# XML example and exercise
****
+ study examples of accessing nodes in XML tree structure  
+ work on exercise to be completed and submitted
****
+ reference: https://docs.python.org/2.7/library/xml.etree.elementtree.html
+ data source: http://www.dbis.informatik.uni-goettingen.de/Mondial
****

In [1]:
from xml.etree import ElementTree as ET

## XML example

+ for details about tree traversal and iterators, see https://docs.python.org/2.7/library/xml.etree.elementtree.html

In [2]:
document_tree = ET.parse( './data/mondial_database_less.xml' )

In [3]:
# print names of all countries
for child in document_tree.getroot():
    print (child.find('name').text)

Albania
Greece
Macedonia
Serbia
Montenegro
Kosovo
Andorra


In [4]:
# print names of all countries and their cities
for element in document_tree.iterfind('country'):
    print ('* ' + element.find('name').text + ':'),
    capitals_string = ''
    for subelement in element.getiterator('city'):
        capitals_string += subelement.find('name').text + ', '
    print (capitals_string[:-2])

* Albania:
Tirana, Shkodër, Durrës, Vlorë, Elbasan, Korçë
* Greece:
Komotini, Kavala, Athina, Peiraias, Peristeri, Acharnes, Patra, Kozani, Kerkyra, Ioannina, Thessaloniki, Iraklio, Chania, Ermoupoli, Rhodes, Tripoli, Lamia, Chalkida, Larissa, Volos, Mytilini, Karyes
* Macedonia:
Skopje, Kumanovo
* Serbia:
Beograd, Novi Sad, Niš
* Montenegro:
Podgorica
* Kosovo:
Prishtine
* Andorra:
Andorra la Vella


****
## XML exercise

Using data in 'data/mondial_database.xml', the examples above, and refering to https://docs.python.org/2.7/library/xml.etree.elementtree.html, find

1. 10 countries with the lowest infant mortality rates
2. 10 cities with the largest population
3. 10 ethnic groups with the largest overall populations (sum of best/latest estimates over all countries)
4. name and country of a) longest river, b) largest lake and c) airport at highest elevation

In [5]:
document = ET.parse( './data/mondial_database.xml' )

In [6]:
type(document)
document

<xml.etree.ElementTree.ElementTree at 0xb66cf47eb8>

#  10 countries with the lowest infant mortality rates

In [7]:
import pandas as pd
countries=[]
infant_mortality=[]
for element in document.iterfind('country'):
    if element.find('infant_mortality')!=None:
        countries.append(element.find('name').text)
        infant_mortality.append(float(element.find('infant_mortality').text))
a=pd.DataFrame(list(zip(countries,infant_mortality)),columns=['countries','infant_mortality'])
a=a.set_index('countries',drop=True)
b=a['infant_mortality'].nsmallest(10).index.values
b
#infant_mortality_contries=pd.Series(infant_mortality, index=countries)
#infant_mortality_contries.nlargest(10).index

array(['Monaco', 'Japan', 'Norway', 'Bermuda', 'Singapore', 'Sweden',
       'Czech Republic', 'Hong Kong', 'Macao', 'Iceland'], dtype=object)
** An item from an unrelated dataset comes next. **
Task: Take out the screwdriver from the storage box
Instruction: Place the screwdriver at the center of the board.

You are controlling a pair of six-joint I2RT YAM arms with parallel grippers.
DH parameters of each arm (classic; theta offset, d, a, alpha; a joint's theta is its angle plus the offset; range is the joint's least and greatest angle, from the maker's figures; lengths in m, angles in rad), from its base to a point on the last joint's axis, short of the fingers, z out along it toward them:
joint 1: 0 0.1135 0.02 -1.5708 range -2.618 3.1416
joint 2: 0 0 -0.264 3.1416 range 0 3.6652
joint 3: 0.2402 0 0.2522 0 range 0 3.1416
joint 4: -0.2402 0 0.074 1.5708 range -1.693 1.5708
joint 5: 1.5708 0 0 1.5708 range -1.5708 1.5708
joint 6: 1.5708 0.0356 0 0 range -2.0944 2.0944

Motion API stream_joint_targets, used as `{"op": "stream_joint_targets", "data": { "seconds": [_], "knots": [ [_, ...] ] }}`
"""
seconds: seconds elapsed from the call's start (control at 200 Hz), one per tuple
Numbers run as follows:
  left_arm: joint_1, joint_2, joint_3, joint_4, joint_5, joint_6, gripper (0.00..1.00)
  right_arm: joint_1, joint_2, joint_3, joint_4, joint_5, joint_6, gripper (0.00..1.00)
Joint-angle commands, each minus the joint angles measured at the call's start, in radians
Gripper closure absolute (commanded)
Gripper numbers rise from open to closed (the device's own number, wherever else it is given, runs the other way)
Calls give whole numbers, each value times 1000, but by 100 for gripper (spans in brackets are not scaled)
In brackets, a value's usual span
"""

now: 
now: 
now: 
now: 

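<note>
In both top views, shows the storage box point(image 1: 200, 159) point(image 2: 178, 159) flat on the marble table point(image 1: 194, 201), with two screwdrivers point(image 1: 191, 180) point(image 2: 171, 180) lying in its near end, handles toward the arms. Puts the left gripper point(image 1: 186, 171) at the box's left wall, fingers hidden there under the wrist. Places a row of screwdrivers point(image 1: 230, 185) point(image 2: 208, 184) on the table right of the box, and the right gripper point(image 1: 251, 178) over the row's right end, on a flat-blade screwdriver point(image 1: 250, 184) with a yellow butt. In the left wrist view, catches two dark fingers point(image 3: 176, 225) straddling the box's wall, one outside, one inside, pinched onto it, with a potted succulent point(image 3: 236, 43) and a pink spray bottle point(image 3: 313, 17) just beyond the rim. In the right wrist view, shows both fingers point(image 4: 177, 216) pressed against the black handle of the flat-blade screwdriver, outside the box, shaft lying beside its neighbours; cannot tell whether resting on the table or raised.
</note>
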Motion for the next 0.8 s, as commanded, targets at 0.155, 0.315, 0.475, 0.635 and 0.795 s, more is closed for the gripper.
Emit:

# 10 cities with the largest population


In [8]:
# compare only with population at 2011:
cities=[]
population=[]
for element in document.iterfind('country'):    
    for subelement in element.getiterator('city'):
        for pop in subelement.getiterator('population'):
            if pop.get('year')=='2011':                 
                cities.append(subelement.find('name').text)  
                population.append(int(pop.text))
a=pd.DataFrame(list(zip(cities,population)),columns=['cities','population'])
a=a.set_index('cities',drop=True)
b=a['population'].nlargest(10).index.values
b

array(['Mumbai', 'Delhi', 'Bangalore', 'London', 'Tehran', 'Dhaka',
       'Hyderabad', 'Ahmadabad', 'Luanda', 'Chennai'], dtype=object)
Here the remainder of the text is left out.